● **Try it**
Copy out the full data exactly as given; pictures should not be included.
========================================
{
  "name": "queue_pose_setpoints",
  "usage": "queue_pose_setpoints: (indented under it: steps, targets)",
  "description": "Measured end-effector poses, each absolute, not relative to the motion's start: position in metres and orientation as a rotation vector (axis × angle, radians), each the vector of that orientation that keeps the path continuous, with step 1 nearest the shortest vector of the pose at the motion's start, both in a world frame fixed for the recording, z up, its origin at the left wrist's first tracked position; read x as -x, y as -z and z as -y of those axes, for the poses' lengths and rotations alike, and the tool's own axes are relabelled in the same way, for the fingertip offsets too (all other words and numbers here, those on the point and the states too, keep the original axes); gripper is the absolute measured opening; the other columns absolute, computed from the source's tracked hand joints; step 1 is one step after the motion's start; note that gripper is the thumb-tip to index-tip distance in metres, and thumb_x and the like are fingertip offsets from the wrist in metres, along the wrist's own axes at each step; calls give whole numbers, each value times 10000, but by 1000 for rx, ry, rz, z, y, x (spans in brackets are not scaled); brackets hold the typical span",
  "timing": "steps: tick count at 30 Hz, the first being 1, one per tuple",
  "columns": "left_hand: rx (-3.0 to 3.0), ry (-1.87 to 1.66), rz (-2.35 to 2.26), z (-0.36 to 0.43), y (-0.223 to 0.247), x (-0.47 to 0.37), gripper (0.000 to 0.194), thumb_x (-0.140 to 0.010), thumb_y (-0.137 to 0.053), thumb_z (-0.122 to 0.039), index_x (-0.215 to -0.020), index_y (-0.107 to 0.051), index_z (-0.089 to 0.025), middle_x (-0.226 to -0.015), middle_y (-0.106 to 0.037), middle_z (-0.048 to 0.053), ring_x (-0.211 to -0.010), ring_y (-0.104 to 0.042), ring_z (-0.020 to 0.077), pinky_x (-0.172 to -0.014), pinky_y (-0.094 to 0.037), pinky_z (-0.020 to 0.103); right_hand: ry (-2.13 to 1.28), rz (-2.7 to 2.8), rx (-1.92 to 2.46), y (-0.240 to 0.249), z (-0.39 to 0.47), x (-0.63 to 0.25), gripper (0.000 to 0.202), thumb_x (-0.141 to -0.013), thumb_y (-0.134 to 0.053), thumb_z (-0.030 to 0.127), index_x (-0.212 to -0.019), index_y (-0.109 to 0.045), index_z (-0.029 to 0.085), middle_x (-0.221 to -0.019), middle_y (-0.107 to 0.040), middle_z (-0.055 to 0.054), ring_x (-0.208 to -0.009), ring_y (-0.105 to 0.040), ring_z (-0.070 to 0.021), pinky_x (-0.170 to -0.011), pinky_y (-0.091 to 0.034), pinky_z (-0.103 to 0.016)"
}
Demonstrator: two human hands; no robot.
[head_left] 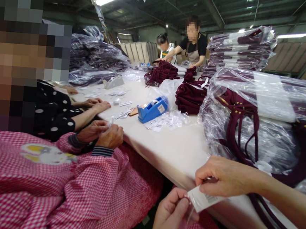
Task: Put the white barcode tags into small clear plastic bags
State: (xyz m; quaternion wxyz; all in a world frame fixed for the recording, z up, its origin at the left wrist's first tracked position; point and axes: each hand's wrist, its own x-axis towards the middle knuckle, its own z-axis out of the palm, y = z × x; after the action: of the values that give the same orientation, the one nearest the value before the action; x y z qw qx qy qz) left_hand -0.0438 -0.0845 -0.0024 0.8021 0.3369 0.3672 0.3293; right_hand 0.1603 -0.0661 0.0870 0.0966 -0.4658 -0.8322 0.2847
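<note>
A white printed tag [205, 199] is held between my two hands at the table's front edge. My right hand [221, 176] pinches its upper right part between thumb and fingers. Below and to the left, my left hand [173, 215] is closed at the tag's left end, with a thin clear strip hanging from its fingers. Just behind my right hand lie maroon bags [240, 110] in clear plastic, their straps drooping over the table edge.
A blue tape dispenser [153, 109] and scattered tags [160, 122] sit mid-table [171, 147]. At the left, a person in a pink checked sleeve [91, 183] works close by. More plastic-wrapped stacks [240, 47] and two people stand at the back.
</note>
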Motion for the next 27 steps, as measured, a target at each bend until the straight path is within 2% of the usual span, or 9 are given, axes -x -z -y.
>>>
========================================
● **Answer to this task**
{
  "name": "queue_pose_setpoints",
  "usage": "queue_pose_setpoints: (indented under it: steps, targets)",
  "description": "Measured end-effector poses, each absolute, not relative to the motion's start: position in metres and orientation as a rotation vector (axis × angle, radians), each the vector of that orientation that keeps the path continuous, with step 1 nearest the shortest vector of the pose at the motion's start, both in a world frame fixed for the recording, z up, its origin at the left wrist's first tracked position; read x as -x, y as -z and z as -y of those axes, for the poses' lengths and rotations alike, and the tool's own axes are relabelled in the same way, for the fingertip offsets too (all other words and numbers here, those on the point and the states too, keep the original axes); gripper is the absolute measured opening; the other columns absolute, computed from the source's tracked hand joints; step 1 is one step after the motion's start; note that gripper is the thumb-tip to index-tip distance in metres, and thumb_x and the like are fingertip offsets from the wrist in metres, along the wrist's own axes at each step; calls give whole numbers, each value times 10000, but by 1000 for rx, ry, rz, z, y, x (spans in brackets are not scaled); brackets hold the typical span",
  "timing": "steps: tick count at 30 Hz, the first being 1, one per tuple",
  "columns": "left_hand: rx (-3.0 to 3.0), ry (-1.87 to 1.66), rz (-2.35 to 2.26), z (-0.36 to 0.43), y (-0.223 to 0.247), x (-0.47 to 0.37), gripper (0.000 to 0.194), thumb_x (-0.140 to 0.010), thumb_y (-0.137 to 0.053), thumb_z (-0.122 to 0.039), index_x (-0.215 to -0.020), index_y (-0.107 to 0.051), index_z (-0.089 to 0.025), middle_x (-0.226 to -0.015), middle_y (-0.106 to 0.037), middle_z (-0.048 to 0.053), ring_x (-0.211 to -0.010), ring_y (-0.104 to 0.042), ring_z (-0.020 to 0.077), pinky_x (-0.172 to -0.014), pinky_y (-0.094 to 0.037), pinky_z (-0.020 to 0.103); right_hand: ry (-2.13 to 1.28), rz (-2.7 to 2.8), rx (-1.92 to 2.46), y (-0.240 to 0.249), z (-0.39 to 0.47), x (-0.63 to 0.25), gripper (0.000 to 0.202), thumb_x (-0.141 to -0.013), thumb_y (-0.134 to 0.053), thumb_z (-0.030 to 0.127), index_x (-0.212 to -0.019), index_y (-0.109 to 0.045), index_z (-0.029 to 0.085), middle_x (-0.221 to -0.019), middle_y (-0.107 to 0.040), middle_z (-0.055 to 0.054), ring_x (-0.208 to -0.009), ring_y (-0.105 to 0.040), ring_z (-0.070 to 0.021), pinky_x (-0.170 to -0.011), pinky_y (-0.091 to 0.034), pinky_z (-0.103 to 0.016)"
}
Demonstrator: two human hands; no robot.
[head_left] 
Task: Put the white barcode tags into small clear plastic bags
State: (xyz m; quaternion wxyz; all in a world frame fixed for the recording, z up, its origin at the left wrist's first tracked position; point and axes: each hand's wrist, its own x-axis towards the middle knuckle, its own z-axis out of the palm, y = z × x; after the action: of the values that give the same orientation, the one nearest the value before the action; x y z qw qx qy qz) left_hand -0.0438 -0.0845 -0.0024 0.8021 0.3369 0.3672 0.3293; right_hand 0.1603 -0.0661 0.0870 0.0966 -0.4658 -0.8322 0.2847
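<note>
A white printed tag [205, 199] is held between my two hands at the table's front edge. My right hand [221, 176] pinches its upper right part between thumb and fingers. Below and to the left, my left hand [173, 215] is closed at the tag's left end, with a thin clear strip hanging from its fingers. Just behind my right hand lie maroon bags [240, 110] in clear plastic, their straps drooping over the table edge.
A blue tape dispenser [153, 109] and scattered tags [160, 122] sit mid-table [171, 147]. At the left, a person in a pink checked sleeve [91, 183] works close by. More plastic-wrapped stacks [240, 47] and two people stand at the back.
</note>
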Motion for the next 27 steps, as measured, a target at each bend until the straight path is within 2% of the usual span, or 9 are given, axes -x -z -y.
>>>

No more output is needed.